Comparatively slimmer pickings this week at the Proms for me, and there aren’t any obvious big billings to get excited about either (though that might have something to do with the tantalising combination of both Haitink and Barenboim last weekend).
Saturday 22 July – Aurora Orchestra – Beethoven 3
The Aurora Orchestra are the most exciting prospect in Week 2. I’m a bit of a fanboy. I saw them most recently at St John’s Smith Square in a performance (from memory) of Brahms Symphony No. 1, paired with a new and hugely entertaining dramatic piece by Richard Ayres.
Aurora have something special. Their love of performing is evident from the energy they exude. They smile on stage too. And because they enjoy their music, so do we.

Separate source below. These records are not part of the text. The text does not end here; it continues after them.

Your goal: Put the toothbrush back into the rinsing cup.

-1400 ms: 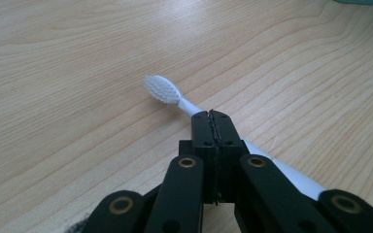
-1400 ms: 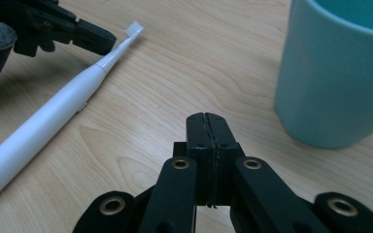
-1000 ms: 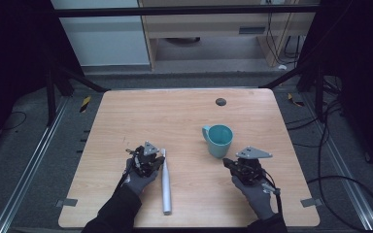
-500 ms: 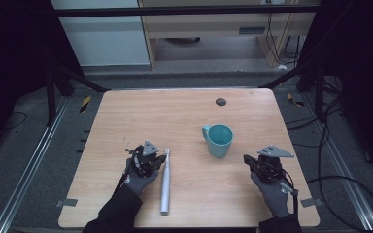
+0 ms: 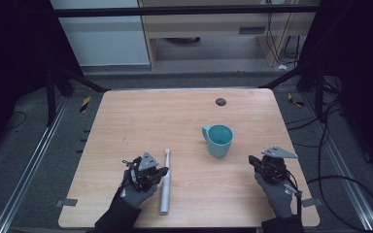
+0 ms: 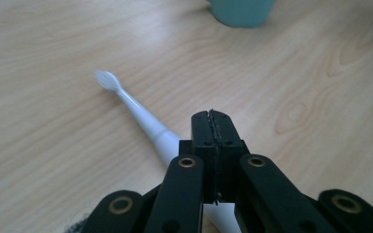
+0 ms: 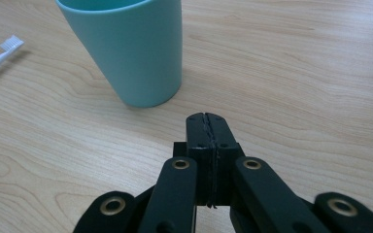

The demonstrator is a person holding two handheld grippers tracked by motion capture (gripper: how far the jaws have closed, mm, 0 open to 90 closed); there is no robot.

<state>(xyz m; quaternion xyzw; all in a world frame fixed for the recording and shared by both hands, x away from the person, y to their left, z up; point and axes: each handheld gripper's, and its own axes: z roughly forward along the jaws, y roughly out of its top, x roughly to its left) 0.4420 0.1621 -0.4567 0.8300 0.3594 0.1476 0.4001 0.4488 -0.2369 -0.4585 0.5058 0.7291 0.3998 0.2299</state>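
Observation:
A white electric toothbrush [image 5: 165, 187] lies flat on the wooden table [image 5: 165, 116], head pointing away from the person; it also runs under the jaws in the left gripper view [image 6: 141, 119]. My left gripper [image 5: 161, 171] sits just left of the toothbrush, jaws pressed together on nothing [image 6: 212, 116]. A teal cup [image 5: 218, 140] stands upright right of centre, large in the right gripper view [image 7: 126, 46]. My right gripper [image 5: 253, 162] rests near the table's right front, shut and empty [image 7: 207, 119], short of the cup.
A small dark round spot [image 5: 220, 101] marks the far part of the table. The toothbrush head [image 7: 10, 43] peeks in at the left of the right gripper view. A cable [image 5: 340, 179] trails from the right gripper off the table's right edge.
The right hand and its gripper have drawn back to the right and toward the person, away from the cup. The left gripper and the toothbrush have barely moved.

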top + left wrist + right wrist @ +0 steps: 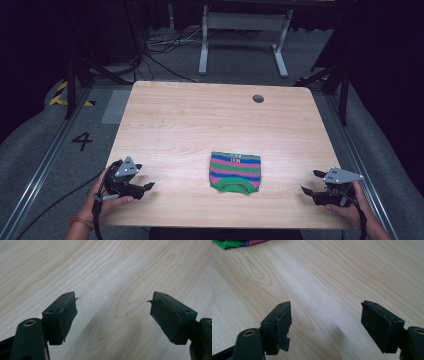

Monday 24 July – Malcolm Sargent’s 500th Prom
Shock horror, this is a repeat Prom, one from 1967. The programme for this concert – largely English music – is the kind of thing I remember hearing at the Last Night of the Proms when I was a kid. Short ‘light’ pieces designed to wow and delight. Only this was the concert Sargent conducted in 1967 shortly before his death. Sargent was chief conductor of the BBC Symphony Orchestra who conducted with a very big baton.
Tuesday 25 July – John Wilson conducts Vaughan Williams 9
Everybody in the audience will go mad for the second part of this programme – Holst’s Planets Suite. It’s good. It’s entertaining. But sometimes its gets my goat that everyone thinks its the epitome of classical music – as though once they’ve listened to then that’s classical music covered.
Because it is so very popular it can sometimes be performed quite shoddily. Because everyone claps their hands together with such glee the moment they hear Mars the Bringer of War, all objectivity suddenly goes out of the window. The orchestra could transpose the work down a semitone and noone would bat an eyelid, I’m sure of it.
Holst’s Planets Suite then is a little thorny for me. Approach with caution.
But Vaughan Williams 9 – a different story. Dark, demanding, and hauntingly beautiful. Vaughan Williams at his very best, written and premiered shortly before he died.
Not only that, this is a much-anticipated non-film-score outing for John Wilson. The music is important to him, so too the opportunities to conduct works other than film scores (which I hasten to add he does very well).
Thursday 27 July – Tchaikovsky 6
I haven’t heard Tchaikovsky’s music for ages. Sometimes his systematic and layered compositional style (it often feels like the musical equivalent of watching a builder build a brick wall listening to Tchaikovsky’s symphonies) can be tiresome. But Tchaikovsky’s tortured soul is evident here and sometimes what I need is to hear someone else’s pain.
Also, it’s the BBC Philharmonic. I haven’t heard them for ages.